A côté de ce groupe de « nostalgiques », une deuxième partie des gens veulent « vivre, travailler, gagner et même oublier ». La présidente de Varsovie, Hanna Gronkiewicz-Waltz (vice-présidente de la Plateforme Civique) a voulu supprimer l'atmosphère de deuil à Varsovie, allant même jusqu’à proposer un quartier « sans manifestations » autour de Palais Présidentiel. Certains jeunes, eux, vont jusqu’à réaliser des happenings en faisant une croix avec des canettes de bière. Les forces municipales, quant-à-elles, ramassent les bougies, même allumées.

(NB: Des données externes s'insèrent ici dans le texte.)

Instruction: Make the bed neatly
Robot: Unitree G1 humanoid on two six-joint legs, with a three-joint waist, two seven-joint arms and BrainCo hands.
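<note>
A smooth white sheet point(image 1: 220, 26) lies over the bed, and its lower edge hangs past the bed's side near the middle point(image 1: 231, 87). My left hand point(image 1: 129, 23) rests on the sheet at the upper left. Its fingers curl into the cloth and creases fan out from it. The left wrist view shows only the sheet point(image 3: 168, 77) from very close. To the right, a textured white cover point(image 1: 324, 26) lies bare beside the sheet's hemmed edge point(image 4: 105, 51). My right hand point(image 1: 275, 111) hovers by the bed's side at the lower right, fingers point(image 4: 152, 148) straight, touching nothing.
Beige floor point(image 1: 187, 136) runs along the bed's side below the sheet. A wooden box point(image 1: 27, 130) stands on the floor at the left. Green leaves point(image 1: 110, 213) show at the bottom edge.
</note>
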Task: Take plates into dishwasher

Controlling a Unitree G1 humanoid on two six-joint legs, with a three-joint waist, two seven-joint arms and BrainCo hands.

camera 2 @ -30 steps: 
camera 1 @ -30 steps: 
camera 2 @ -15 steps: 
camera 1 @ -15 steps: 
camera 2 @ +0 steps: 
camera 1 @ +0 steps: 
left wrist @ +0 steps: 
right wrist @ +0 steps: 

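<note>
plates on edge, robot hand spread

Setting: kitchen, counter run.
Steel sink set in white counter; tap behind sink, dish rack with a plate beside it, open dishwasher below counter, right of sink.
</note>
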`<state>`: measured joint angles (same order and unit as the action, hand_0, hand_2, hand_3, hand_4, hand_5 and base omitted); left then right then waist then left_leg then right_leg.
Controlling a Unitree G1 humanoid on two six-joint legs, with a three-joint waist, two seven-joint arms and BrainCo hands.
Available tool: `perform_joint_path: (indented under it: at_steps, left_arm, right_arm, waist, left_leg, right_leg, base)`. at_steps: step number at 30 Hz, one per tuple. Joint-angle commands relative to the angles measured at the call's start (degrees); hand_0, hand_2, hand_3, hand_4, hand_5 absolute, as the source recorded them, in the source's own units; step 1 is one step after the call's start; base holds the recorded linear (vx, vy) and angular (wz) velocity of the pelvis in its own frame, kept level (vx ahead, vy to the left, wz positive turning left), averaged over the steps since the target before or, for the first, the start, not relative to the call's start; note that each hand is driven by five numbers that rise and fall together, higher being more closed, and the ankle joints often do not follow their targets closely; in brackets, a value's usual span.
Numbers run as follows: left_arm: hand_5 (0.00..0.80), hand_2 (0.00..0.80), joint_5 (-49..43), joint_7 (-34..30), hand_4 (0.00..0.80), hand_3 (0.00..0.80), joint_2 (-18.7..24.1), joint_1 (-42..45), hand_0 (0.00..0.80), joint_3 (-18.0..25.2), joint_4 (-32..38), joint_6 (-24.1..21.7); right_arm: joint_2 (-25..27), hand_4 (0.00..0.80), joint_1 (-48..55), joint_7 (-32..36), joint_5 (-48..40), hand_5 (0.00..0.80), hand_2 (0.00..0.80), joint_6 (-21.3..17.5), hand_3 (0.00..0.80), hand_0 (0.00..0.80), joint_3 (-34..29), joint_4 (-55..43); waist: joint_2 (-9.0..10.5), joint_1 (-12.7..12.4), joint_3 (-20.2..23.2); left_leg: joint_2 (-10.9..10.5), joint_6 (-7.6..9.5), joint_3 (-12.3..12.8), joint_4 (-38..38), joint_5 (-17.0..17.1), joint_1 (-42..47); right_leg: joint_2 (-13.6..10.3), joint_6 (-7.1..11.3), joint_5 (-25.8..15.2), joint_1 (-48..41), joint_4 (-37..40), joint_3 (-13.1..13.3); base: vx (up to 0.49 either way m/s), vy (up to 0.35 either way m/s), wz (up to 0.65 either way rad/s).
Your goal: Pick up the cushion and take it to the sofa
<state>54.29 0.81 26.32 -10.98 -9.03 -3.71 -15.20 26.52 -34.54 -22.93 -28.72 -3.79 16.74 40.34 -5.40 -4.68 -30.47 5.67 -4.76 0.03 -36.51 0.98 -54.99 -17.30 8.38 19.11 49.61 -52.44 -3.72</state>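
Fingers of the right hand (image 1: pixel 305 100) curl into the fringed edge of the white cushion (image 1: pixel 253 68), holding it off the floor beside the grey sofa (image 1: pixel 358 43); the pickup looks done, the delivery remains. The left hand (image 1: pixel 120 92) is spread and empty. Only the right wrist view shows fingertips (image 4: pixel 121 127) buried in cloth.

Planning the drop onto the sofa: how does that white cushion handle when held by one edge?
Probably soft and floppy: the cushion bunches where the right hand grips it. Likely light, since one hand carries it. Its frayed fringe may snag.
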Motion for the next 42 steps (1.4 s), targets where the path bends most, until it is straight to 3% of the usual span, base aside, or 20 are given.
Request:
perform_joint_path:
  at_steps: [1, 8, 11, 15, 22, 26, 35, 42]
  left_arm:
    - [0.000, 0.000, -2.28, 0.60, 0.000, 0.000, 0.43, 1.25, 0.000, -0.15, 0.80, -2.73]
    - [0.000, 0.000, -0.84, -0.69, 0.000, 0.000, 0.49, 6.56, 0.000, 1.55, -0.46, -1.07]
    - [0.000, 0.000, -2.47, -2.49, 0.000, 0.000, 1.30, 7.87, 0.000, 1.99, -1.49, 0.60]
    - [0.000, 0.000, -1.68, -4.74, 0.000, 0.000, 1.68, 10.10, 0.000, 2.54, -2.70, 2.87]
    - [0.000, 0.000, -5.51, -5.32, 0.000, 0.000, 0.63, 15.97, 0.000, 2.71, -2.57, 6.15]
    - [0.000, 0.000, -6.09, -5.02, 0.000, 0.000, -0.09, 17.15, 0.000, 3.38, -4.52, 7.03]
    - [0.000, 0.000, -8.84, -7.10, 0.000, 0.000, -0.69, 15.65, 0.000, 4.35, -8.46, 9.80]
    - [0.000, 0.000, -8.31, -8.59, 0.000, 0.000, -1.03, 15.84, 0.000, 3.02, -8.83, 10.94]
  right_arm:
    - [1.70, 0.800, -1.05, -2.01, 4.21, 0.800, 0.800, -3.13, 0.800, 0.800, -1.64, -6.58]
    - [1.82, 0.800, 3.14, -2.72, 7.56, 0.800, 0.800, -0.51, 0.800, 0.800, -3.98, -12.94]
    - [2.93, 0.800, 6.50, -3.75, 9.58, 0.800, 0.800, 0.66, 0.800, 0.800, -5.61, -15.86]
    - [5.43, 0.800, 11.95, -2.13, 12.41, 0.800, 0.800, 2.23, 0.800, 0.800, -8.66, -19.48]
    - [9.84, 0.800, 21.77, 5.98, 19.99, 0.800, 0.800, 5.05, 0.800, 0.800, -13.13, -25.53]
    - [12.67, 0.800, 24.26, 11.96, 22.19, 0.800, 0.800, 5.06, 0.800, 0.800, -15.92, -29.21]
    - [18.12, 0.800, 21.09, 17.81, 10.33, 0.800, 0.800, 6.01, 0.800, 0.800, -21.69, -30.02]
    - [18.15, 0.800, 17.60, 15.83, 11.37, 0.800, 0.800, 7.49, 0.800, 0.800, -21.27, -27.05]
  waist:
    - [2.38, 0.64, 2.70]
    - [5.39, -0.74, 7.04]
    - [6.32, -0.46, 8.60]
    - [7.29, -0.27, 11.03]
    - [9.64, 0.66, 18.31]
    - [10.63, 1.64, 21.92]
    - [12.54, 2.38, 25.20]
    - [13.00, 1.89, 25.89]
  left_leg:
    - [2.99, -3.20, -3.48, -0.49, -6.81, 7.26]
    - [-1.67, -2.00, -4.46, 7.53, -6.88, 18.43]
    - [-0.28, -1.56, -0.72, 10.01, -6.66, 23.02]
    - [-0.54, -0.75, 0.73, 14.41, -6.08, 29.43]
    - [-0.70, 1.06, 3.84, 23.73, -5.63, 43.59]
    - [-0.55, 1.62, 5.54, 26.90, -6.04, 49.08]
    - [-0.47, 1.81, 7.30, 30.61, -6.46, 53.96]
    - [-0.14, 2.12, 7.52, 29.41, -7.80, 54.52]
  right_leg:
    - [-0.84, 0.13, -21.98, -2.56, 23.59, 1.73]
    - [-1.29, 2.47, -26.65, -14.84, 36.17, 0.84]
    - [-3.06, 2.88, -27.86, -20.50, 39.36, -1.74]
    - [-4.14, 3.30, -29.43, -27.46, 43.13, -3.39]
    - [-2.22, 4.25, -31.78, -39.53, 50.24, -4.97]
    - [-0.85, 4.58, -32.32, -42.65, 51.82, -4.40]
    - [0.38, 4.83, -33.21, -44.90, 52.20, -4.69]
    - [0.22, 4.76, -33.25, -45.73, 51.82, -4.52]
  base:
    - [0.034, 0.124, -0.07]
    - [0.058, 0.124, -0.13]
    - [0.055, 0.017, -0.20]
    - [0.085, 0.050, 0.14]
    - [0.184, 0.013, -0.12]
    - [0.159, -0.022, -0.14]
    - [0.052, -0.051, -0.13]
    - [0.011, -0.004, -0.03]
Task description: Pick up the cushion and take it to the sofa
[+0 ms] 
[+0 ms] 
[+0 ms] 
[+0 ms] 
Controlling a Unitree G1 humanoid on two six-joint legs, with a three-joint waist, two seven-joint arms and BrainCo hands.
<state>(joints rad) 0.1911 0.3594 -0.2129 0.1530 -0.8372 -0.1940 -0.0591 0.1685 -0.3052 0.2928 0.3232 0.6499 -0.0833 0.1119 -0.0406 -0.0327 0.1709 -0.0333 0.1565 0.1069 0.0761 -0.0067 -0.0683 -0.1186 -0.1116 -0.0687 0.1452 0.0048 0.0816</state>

Jaroslaw Kaczynski, le conservateur, est persuadé d’avoir perdu les dernières élections présidentielles qui l’ont opposé à la Plateforme Civique, mouvement plutôt libéral, parce qu’il n’a pas utilisé suffisamment les symboles. Aujourd’hui, il est persuadé que pour gagner contre Tusk, il doit mettre davantage de pathos dans sa communication.

Pendant ce temps, Donald Tusk créé chaque jour des contre-récits basés sur le succès économique de la Pologne : création d’entreprises, hausse du pouvoir d'achat, présidence de la Pologne à la tête de l’Union européenne, la préparation de son pays pour le bon déroulement de l’Euro 2012, la construction des réseaux autoroutiers presque inexistants jusqu’à aujourd’hui...

On assiste à un débat entre « romantiques » et « pragmatiques », entre les « nostalgiques » et les « progressistes ». L’énigme du 10 avril 2010 n’a toujours pas été résolue. A quelques mois également de la présidence de l’Union européenne par la Pologne, un front anti-Tusk semble se dessiner au travers d’une coopération entre Jaroslaw Kaczynski (Droite et Justice) et Grzegorz Napieralski (Alliance de la Gauche), rejetant la Plateforme Civique. Pour Donald Tusk, l’étape du 10 avril sera cruciale. Et cela ne pourra se faire sans un travail de communication qui intègre la gestion des émotions.

[1] Rappelons tout de même, qu’un million des Polonais se sont massés dans les rues entre l'aéroport de Varsovie et le Palais présidentiel le jour du rapatriement de Smolensk a Varsovie, en avril 2010.